*What to produce*. With pictures omitted, restate the data word for word.

────

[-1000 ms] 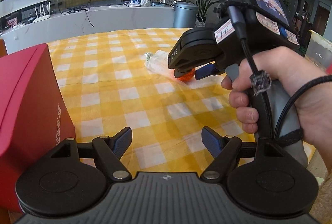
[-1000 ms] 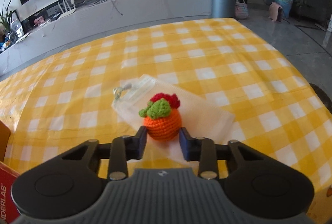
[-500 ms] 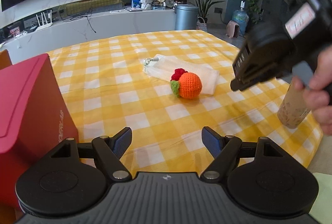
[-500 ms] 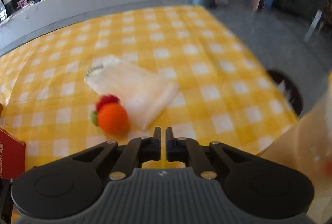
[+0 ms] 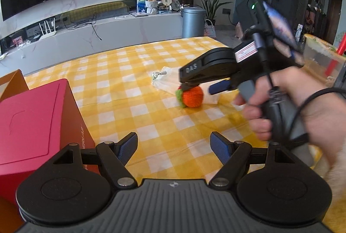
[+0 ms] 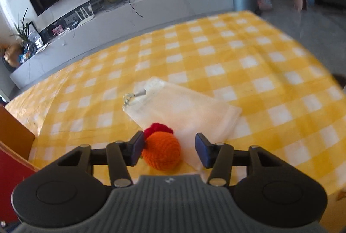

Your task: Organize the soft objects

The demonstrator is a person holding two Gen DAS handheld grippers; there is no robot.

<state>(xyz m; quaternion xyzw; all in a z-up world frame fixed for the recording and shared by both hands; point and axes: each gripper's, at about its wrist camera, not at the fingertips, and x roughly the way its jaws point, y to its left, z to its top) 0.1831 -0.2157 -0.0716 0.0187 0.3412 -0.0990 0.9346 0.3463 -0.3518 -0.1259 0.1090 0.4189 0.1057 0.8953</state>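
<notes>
A crocheted orange toy with a red and green top lies on its side on the yellow checked tablecloth, against the near edge of a flat white mesh pouch. My right gripper straddles the toy, its jaws opening. The left pad is close beside the toy and the right pad stands clear of it. The left wrist view shows the same toy under the right gripper, which a hand holds. My left gripper hangs open over bare cloth nearer the camera, with nothing between its fingers.
A red box stands at the table's left edge, close to my left gripper. A clear plastic cup with a red straw stands at the far right behind the hand. Beyond the table are a low white cabinet and a grey bin.
The right gripper let go of the toy, swung off to the right and shut, then came back over the toy with its jaws apart. The toy now lies tipped on its side.
</notes>
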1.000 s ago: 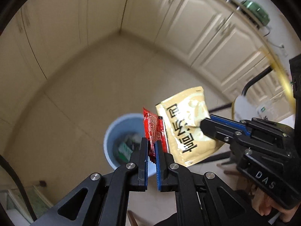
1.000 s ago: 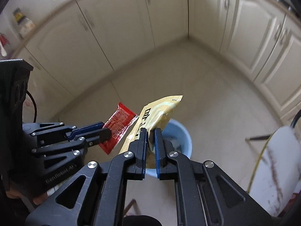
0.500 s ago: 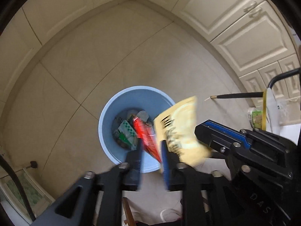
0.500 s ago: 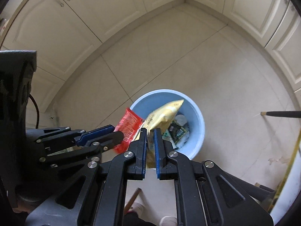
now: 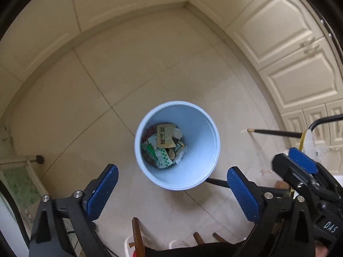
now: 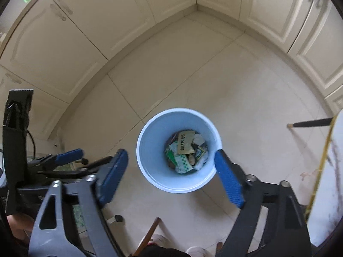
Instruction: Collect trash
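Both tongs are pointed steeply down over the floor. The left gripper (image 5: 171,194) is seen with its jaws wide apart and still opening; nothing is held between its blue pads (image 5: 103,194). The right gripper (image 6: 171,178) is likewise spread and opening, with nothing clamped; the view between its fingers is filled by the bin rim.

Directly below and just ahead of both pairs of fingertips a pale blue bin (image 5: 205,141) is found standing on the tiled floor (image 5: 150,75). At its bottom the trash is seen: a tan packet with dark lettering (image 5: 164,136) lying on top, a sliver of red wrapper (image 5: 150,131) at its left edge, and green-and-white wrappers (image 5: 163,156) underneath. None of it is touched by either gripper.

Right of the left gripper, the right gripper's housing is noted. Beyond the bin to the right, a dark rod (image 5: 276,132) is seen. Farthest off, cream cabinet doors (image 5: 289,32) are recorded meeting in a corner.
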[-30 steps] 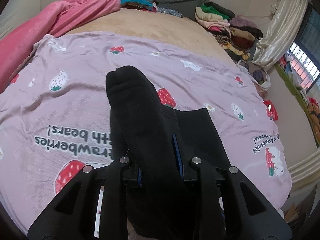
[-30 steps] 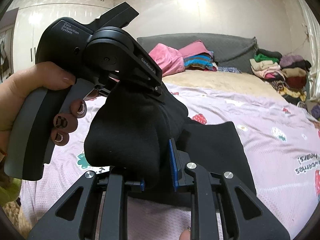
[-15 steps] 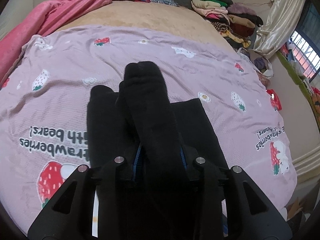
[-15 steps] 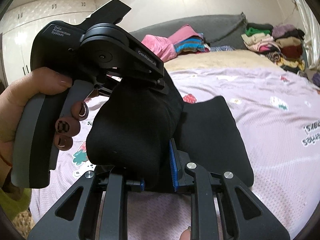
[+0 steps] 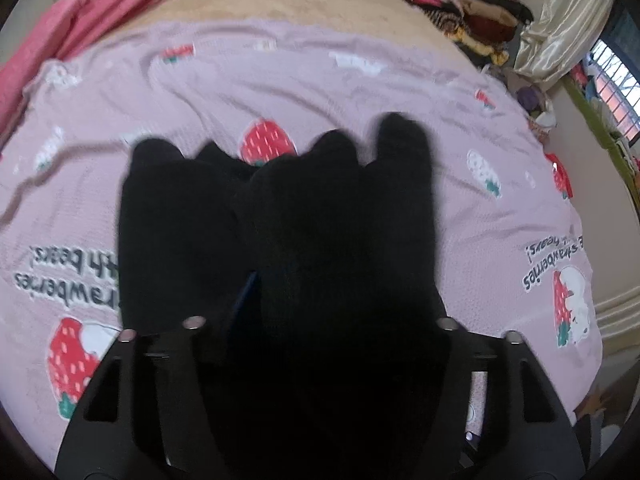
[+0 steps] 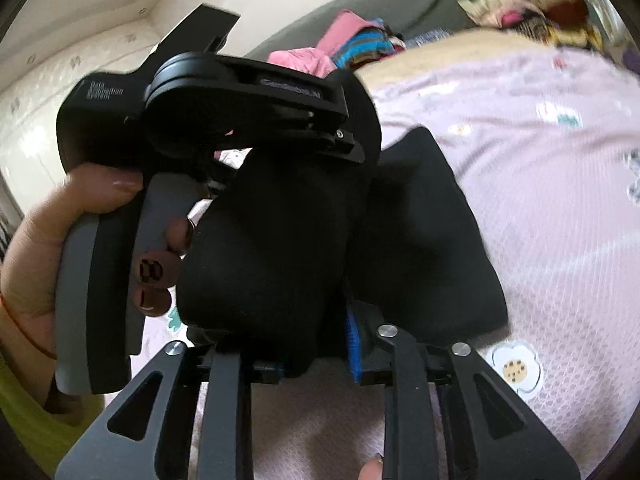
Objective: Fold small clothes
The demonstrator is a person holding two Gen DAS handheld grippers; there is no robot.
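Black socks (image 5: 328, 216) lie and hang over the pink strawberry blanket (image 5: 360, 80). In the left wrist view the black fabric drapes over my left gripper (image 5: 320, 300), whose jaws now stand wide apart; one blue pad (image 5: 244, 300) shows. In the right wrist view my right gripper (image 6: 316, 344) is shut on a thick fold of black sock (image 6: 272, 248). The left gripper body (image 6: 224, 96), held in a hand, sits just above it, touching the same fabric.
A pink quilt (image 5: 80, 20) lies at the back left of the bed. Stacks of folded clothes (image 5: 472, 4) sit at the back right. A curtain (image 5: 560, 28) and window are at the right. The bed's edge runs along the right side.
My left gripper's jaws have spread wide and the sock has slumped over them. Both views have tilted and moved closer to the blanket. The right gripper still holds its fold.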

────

*Output of the exercise*.
[-1000 ms] 
[-1000 ms] 
[-500 ms] 
[-500 ms] 
[+0 ms] 
[+0 ms] 

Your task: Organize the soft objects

The demonstrator is a person holding two Gen DAS handheld grippers; there is no robot.

<state>(xyz m; quaternion xyzw; all in a z-up world frame fixed for the recording and shared by both hands; point and axes: each gripper's, at about its wrist camera, not at the fingertips, and x roughly the way its jaws point, y to its left, z to its top) 0.1831 -0.2157 -0.0716 0.0187 0.3412 -0.0990 0.9346 0.3463 -0.3518 -0.1259 0.1090 0.4189 0.1057 0.8953</state>
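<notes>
A crocheted orange toy with a red and green top lies on its side on the yellow checked tablecloth, against the near edge of a flat white mesh pouch. My right gripper straddles the toy, its jaws opening. The left pad is close beside the toy and the right pad stands clear of it. The left wrist view shows the same toy under the right gripper, which a hand holds. My left gripper hangs open over bare cloth nearer the camera, with nothing between its fingers.
A red box stands at the table's left edge, close to my left gripper. A clear plastic cup with a red straw stands at the far right behind the hand. Beyond the table are a low white cabinet and a grey bin.
The right gripper let go of the toy, swung off to the right and shut, then came back over the toy with its jaws apart. The toy now lies tipped on its side.
</notes>
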1.000 s ago: 
1.000 s ago: 
0.500 s ago: 
0.500 s ago: 
now: 
now: 
Instruction: Collect trash
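Both tongs are pointed steeply down over the floor. The left gripper (image 5: 171,194) is seen with its jaws wide apart and still opening; nothing is held between its blue pads (image 5: 103,194). The right gripper (image 6: 171,178) is likewise spread and opening, with nothing clamped; the view between its fingers is filled by the bin rim.

Directly below and just ahead of both pairs of fingertips a pale blue bin (image 5: 205,141) is found standing on the tiled floor (image 5: 150,75). At its bottom the trash is seen: a tan packet with dark lettering (image 5: 164,136) lying on top, a sliver of red wrapper (image 5: 150,131) at its left edge, and green-and-white wrappers (image 5: 163,156) underneath. None of it is touched by either gripper.

Right of the left gripper, the right gripper's housing is noted. Beyond the bin to the right, a dark rod (image 5: 276,132) is seen. Farthest off, cream cabinet doors (image 5: 289,32) are recorded meeting in a corner.
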[-30 steps] 
[-30 steps] 
[-15 steps] 
[-15 steps] 
[+0 steps] 
[+0 steps] 
Objective: Fold small clothes
The demonstrator is a person holding two Gen DAS handheld grippers; there is no robot.
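Black socks (image 5: 328, 216) lie and hang over the pink strawberry blanket (image 5: 360, 80). In the left wrist view the black fabric drapes over my left gripper (image 5: 320, 300), whose jaws now stand wide apart; one blue pad (image 5: 244, 300) shows. In the right wrist view my right gripper (image 6: 316, 344) is shut on a thick fold of black sock (image 6: 272, 248). The left gripper body (image 6: 224, 96), held in a hand, sits just above it, touching the same fabric.
A pink quilt (image 5: 80, 20) lies at the back left of the bed. Stacks of folded clothes (image 5: 472, 4) sit at the back right. A curtain (image 5: 560, 28) and window are at the right. The bed's edge runs along the right side.
My left gripper's jaws have spread wide and the sock has slumped over them. Both views have tilted and moved closer to the blanket. The right gripper still holds its fold.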

What the answer needed to say has been said.